Nellie stepped into the doorway. “She wants to talk to you.”
He tapped his foot on the ground. Nellie’s eyes went to it, she always studied him like a mouse.
“Are you excited?”
“I guess you have her number.”
“Yeah. Do you want to call her?”
“Not right now.”
“Why not right now?”
“I don’t
know.”
“Just call her.” She paused, “Sorry, pushy Nellie.”
She went back to the kitchen.
Everett remembered the day he bought Nellie’s wedding ring. He was in a pawnshop looking around when he saw it, and right down to the moment before he paid for the ring, he had his eyes on an electric guitar hanging on the wall. Then he heard his mom’s voice in his head, “How you treat others is what you think of yourself.” Nellie had never seen that ring.
He stood up from the bed. He caught his reflection in the window. He looked so old. He went back into the kitchen.
“Can I get the number?”
Nellie nodded, her mouth full of fried rice. She ripped part of the brown Chinese food bag and wrote out the number and laid it on the table. The numbers sat there looking at him next to: “Fast Delivery, No MSG.”
They finished eating. Nellie’s phone vibrated through the meal so much that Everett figured she was probably dating someone now. Then he remembered, she’s pregnant, idiot.
It was dark when she left. Before she headed outside, she pressed that little button and her car purred to life. She paused to wave at him, that little excited wave that never fit her.

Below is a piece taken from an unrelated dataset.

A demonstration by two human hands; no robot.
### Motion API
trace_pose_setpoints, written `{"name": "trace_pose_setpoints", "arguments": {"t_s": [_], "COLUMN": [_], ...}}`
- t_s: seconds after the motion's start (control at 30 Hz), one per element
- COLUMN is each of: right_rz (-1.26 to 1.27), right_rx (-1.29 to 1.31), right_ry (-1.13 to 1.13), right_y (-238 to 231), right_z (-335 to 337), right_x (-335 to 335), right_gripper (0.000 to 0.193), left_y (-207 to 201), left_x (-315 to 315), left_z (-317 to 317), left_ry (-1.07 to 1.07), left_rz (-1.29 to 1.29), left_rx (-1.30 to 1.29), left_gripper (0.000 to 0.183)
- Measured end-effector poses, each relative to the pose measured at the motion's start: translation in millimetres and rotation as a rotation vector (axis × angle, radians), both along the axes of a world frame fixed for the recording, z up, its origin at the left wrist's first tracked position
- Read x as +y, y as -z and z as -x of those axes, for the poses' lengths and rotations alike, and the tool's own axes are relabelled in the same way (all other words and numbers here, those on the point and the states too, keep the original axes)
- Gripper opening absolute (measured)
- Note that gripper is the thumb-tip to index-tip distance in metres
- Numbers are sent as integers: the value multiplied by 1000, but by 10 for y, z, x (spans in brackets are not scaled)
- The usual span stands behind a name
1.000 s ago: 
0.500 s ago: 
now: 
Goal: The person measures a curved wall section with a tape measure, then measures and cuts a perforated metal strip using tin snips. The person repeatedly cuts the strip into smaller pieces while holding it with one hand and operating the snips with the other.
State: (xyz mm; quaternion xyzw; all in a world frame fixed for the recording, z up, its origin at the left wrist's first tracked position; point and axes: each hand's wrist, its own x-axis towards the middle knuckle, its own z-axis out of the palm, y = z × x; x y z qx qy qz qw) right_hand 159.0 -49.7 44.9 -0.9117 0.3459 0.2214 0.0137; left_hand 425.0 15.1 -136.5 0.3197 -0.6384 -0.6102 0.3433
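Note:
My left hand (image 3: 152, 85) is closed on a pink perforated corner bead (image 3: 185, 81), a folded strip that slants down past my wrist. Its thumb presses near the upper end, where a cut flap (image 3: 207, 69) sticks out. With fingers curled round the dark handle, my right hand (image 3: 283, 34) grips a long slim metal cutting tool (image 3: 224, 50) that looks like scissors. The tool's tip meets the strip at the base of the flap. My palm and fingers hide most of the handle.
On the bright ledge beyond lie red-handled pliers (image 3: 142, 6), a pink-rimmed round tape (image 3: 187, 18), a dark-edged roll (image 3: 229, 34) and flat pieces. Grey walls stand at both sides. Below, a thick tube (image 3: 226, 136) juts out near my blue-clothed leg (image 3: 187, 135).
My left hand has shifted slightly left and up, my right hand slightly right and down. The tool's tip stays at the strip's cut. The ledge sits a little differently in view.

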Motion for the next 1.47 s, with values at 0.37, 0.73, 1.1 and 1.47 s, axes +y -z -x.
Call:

He stood in the kitchen window and watched her go around to her side of the car. Before getting in, she stood by the door and brushed her hair back with her hand. It was so thick and curly that her hand got caught for a second, then she pulled it free.
She was putting the key into the ignition when he opened the door.
The Ferris Wheel
September 2007
“FAIR’S ON.” TAZ WAS staring at the TV, the remote in his hand. He’d been home less than twenty seconds.
“I saw the parade on TV this morning.”
“We should go. Eat some bad food, go on some rides?”
“I’ve been craving fries.”
“Let me shower first then we’ll go.”
Julie put on a sundress. When she bought it, she thought it would be the perfect thing to wear to a fair. But when she saw herself standing in the mirror, it looked wrong. She always felt like a man in a dress, her shoulders looked too wide and her narrow hips got lost in full skirts. Dresses were something you had to have practice with, she decided. She pulled out a pair of shorts, then couldn’t decide on a shirt to wear with it. Finally she put on a pair of jeans and a plain T-shirt. She used to wear only concert t-shirts but she was too old for that now. Simple was what grown-ups did.